Suggestions for you: A better, faster recommendation algorithm
The internet is rife with recommendation systems, suggesting movies you should watch or people you should date. These systems are tuned to match people with items, based on the assumption that similar people buy similar things and have similar preferences. In other words, an algorithm predicts which items you will like based only on your, and the item's, previous ratings.
Source: Santa Fe Institute
But many existing approaches to making recommendations are simplistic, says physicist and computer scientist Cristopher Moore, a Santa Fe Institute professor. Mathematically, these methods often assume people belong to single groups, and that each one group of people prefers a single group of items. For example, an algorithm might suggest a science fiction movie to someone who had previously enjoyed another different science fiction movie -- -- even if the movies have nothing else in common.
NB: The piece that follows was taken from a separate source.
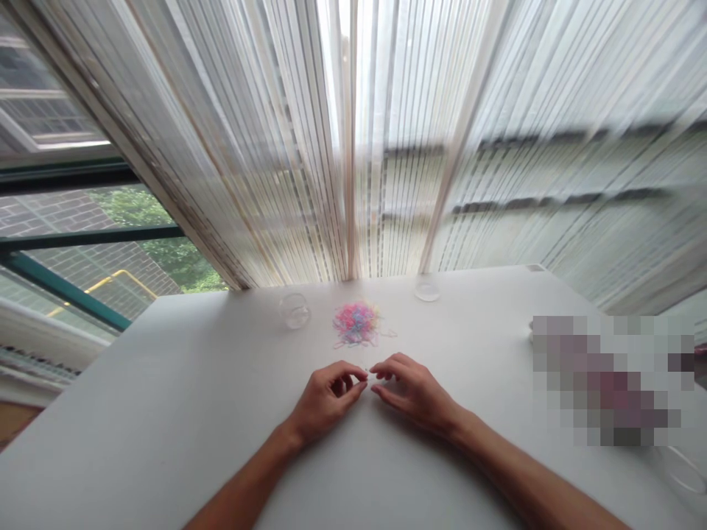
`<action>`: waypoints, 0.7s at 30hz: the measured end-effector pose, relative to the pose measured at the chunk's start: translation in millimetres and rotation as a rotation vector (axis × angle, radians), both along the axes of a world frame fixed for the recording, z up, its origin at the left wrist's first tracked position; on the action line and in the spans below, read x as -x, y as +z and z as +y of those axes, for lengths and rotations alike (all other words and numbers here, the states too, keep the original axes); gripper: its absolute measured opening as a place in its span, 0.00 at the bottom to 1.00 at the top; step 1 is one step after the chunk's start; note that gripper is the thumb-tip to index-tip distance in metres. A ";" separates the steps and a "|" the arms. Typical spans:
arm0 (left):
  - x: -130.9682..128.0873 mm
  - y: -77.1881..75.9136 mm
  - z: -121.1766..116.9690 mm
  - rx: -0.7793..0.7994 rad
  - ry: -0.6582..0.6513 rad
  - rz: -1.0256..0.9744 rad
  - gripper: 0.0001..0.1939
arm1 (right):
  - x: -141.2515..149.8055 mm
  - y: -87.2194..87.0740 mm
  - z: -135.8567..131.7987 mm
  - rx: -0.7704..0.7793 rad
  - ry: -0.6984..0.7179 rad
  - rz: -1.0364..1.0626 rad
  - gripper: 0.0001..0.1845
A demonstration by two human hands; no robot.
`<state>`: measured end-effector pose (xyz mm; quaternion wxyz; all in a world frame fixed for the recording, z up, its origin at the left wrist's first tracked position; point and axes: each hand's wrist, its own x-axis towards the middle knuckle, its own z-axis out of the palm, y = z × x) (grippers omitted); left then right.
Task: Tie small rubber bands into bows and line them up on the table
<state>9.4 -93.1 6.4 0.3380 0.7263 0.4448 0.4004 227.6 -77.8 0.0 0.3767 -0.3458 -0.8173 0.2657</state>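
Observation:
My left hand (330, 391) is over the middle of the white table, thumb and forefinger tips pinched together. Something tiny may be between them, too small to make out. Just to its right, my right hand (415, 392) has its thumb and fingers apart, the fingertips close to those of the left, with nothing visible in them. Beyond both hands lies a loose pile of small, thin, colourful loops (358, 324), mostly pink, blue and yellow. Whether they are rubber bands or paper clips I cannot tell.
On the white table (182, 412), a clear round container (295, 313) stands left of the pile and a clear shallow dish or lid (427, 292) to its right. A blurred-out patch (605, 383) covers something at the right. Striped sheer curtains (265, 147) hang behind the far edge.

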 end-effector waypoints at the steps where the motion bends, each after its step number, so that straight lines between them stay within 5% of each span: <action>1: 0.1 0.1 -0.1 -0.002 -0.009 0.002 0.06 | 0.6 -0.5 -0.2 -0.003 0.006 0.002 0.10; 21: 0.0 -1.0 -0.7 0.003 -0.014 0.063 0.08 | 2.6 -1.7 0.2 -0.010 -0.004 -0.021 0.06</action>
"It's not as if every movie belongs to a single genre, or each viewer is only interested in a single genre," says Moore. "In the real world, each person has a unique mix of interests, and each item appeals to a unique mix of people."
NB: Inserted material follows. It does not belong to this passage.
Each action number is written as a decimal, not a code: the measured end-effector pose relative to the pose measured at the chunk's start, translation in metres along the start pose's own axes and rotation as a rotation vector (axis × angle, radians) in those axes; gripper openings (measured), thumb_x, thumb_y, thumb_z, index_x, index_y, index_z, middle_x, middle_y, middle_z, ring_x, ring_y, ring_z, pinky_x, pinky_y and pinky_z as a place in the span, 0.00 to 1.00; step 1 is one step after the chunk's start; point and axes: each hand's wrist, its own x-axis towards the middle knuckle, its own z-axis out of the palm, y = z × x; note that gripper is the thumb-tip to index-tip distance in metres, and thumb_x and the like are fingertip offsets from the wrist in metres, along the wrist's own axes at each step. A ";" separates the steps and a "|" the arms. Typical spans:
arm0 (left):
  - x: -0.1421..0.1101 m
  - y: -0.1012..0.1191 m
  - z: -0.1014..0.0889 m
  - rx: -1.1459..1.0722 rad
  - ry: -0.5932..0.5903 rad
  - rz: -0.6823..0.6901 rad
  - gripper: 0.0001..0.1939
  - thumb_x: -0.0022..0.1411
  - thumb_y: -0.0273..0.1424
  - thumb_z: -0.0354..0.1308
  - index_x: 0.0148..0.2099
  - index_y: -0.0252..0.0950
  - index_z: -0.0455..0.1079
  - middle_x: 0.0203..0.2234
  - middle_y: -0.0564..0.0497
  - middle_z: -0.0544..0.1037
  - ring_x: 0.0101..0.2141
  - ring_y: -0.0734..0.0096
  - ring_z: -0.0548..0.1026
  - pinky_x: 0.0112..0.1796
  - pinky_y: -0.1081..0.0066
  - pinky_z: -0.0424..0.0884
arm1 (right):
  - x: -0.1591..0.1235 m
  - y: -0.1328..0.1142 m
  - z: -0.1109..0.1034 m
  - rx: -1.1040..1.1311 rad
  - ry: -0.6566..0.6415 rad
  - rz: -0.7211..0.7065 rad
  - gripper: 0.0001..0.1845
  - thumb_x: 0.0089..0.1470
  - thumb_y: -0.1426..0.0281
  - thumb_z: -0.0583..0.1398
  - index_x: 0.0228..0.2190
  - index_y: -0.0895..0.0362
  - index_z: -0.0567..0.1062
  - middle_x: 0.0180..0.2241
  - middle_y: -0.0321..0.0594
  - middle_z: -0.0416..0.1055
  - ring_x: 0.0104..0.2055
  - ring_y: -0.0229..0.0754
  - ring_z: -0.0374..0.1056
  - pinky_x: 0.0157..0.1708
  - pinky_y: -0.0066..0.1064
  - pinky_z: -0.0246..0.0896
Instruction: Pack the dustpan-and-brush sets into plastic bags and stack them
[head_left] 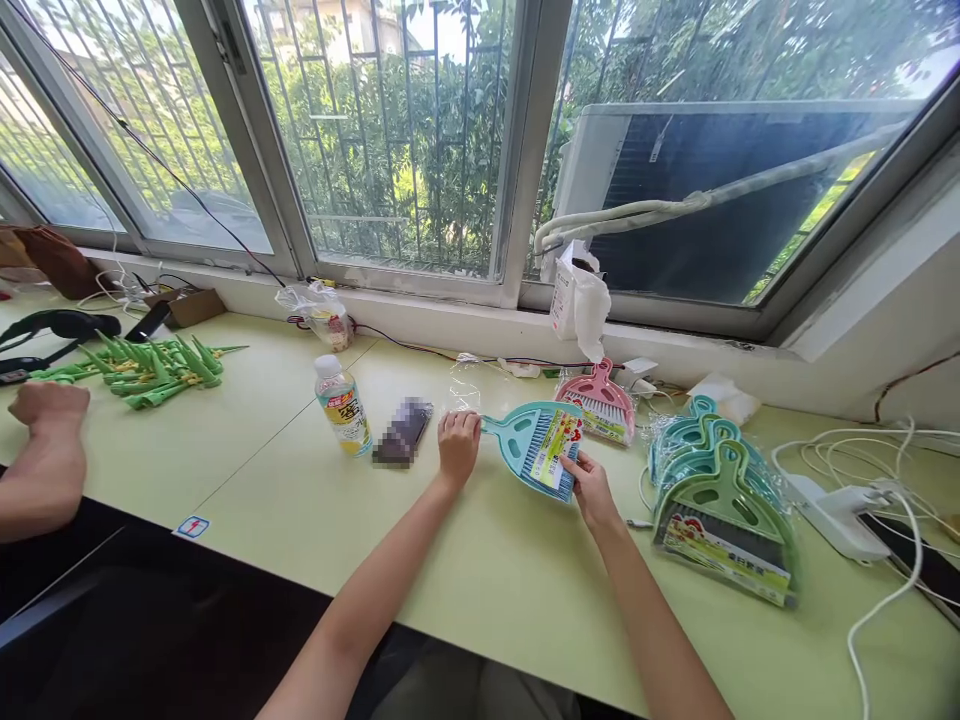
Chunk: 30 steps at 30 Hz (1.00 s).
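A light blue dustpan (517,450) with a blue-bristled brush and a printed card label (556,450) is held just over the table, its handle pointing left. My left hand (459,447) is closed around the handle's end, and clear plastic film (474,375) shows just beyond it. At the pan's right edge, my right hand (591,488) grips the label and brush side between thumb and fingers. To the right stands a row of similar wrapped dustpan sets, a green one (731,510) in front. A pink dustpan set (600,400) lies behind my right hand.
Left of my hands are a bottle (343,405) and a blurred dark phone-like object (405,432). Green pointed items (161,368) lie near another person's fist (51,402). A power strip (840,520) with white cables occupies the right side. Windows line the back.
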 end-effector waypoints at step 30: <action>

In a new paper in the Proceedings of the National Academy of Sciences, Moore and his collaborators introduce a new recommendation system that differs from existing models in two major ways. First, it allows individuals and items to belong to mixtures of multiple overlapping groups. Second, it doesn't assume that ratings are a simple function of similarity ; -- instead, it predicts probability distributions of ratings based on the groups to which the person or item belongs.
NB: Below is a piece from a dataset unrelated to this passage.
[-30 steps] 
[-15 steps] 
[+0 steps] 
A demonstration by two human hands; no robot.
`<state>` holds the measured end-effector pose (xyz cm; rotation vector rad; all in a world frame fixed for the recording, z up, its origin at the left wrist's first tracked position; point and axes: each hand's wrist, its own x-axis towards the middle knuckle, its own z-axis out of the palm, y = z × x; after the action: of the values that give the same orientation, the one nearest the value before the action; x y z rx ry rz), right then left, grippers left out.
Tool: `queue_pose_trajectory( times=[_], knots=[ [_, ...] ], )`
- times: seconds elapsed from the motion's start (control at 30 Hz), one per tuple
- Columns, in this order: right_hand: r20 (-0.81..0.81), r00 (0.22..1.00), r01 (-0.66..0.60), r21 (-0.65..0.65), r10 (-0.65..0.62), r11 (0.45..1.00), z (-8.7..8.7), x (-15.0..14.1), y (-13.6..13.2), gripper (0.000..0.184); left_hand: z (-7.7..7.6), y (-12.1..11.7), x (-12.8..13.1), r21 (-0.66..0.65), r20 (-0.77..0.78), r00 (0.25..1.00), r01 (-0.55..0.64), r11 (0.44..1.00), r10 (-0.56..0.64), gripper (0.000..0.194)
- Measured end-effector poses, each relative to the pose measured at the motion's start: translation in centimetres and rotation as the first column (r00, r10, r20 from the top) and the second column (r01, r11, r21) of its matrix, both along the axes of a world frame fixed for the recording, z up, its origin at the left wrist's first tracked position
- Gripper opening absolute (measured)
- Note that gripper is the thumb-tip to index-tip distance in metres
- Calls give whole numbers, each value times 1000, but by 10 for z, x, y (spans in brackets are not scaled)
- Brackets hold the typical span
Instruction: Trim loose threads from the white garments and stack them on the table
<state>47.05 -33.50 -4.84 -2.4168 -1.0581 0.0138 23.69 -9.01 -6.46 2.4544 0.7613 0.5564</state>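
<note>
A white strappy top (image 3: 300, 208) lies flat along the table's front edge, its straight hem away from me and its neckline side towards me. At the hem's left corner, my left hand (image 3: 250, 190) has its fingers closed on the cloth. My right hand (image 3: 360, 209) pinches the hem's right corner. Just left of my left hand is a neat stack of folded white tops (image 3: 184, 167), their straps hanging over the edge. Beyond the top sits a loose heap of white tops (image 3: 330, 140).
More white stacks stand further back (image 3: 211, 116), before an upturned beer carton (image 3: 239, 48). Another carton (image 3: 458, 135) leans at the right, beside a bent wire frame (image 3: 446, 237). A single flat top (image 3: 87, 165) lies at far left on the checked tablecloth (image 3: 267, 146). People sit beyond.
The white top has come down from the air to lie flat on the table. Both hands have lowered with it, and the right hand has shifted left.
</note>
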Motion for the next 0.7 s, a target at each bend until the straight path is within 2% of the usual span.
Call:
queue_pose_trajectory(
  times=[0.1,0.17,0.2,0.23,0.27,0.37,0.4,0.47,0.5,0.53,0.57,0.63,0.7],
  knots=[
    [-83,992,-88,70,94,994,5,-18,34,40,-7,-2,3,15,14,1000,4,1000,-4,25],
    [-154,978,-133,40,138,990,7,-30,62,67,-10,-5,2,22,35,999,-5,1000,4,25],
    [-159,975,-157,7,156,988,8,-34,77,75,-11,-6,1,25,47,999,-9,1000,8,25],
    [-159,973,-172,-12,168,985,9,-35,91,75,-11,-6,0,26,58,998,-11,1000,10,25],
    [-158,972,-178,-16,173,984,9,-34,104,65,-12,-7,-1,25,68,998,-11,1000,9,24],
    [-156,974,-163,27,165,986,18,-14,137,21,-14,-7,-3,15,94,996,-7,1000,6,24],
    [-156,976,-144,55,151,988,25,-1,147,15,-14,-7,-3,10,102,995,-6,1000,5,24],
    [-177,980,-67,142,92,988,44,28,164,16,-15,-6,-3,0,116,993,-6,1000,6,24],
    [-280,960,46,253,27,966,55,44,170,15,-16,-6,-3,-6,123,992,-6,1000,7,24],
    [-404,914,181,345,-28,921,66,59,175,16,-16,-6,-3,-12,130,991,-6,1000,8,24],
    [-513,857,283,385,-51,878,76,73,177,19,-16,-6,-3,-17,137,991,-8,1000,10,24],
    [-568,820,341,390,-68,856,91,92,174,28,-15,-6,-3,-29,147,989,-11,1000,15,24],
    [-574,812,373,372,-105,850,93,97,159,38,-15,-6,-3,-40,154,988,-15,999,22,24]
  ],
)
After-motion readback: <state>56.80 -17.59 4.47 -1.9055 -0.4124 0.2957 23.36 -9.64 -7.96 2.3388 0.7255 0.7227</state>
This flexibility makes the new model more realistic than existing models that posit a linear relationship between users and items, says Moore. Not everyone enjoys rating things, and not everyone uses ratings in the same way -- if a person rates a movie 5 instead of 1, that doesn't mean she likes it five times as much. The new model can learn nonlinear relationships between users and ratings over time.
Moore and his collaborators tested their model on five large datasets, including recommendations systems for songs, movies, and romantic partners. In each case, the new model's predicted ratings proved more accurate than those from existing systems -- and their algorithm is faster than competing methods as well.
Moore is motivated by the opportunity to explore rich data sets and networks, where nodes and links have locations, content, and costs. "Our algorithm is powerful because it is mathematically clear," he says. "That makes it a valuable part of the portfolio of methods engineers can use."
"Now if we can just get people to read news they ought to, instead of what they like," Moore says. "But that's a much harder problem."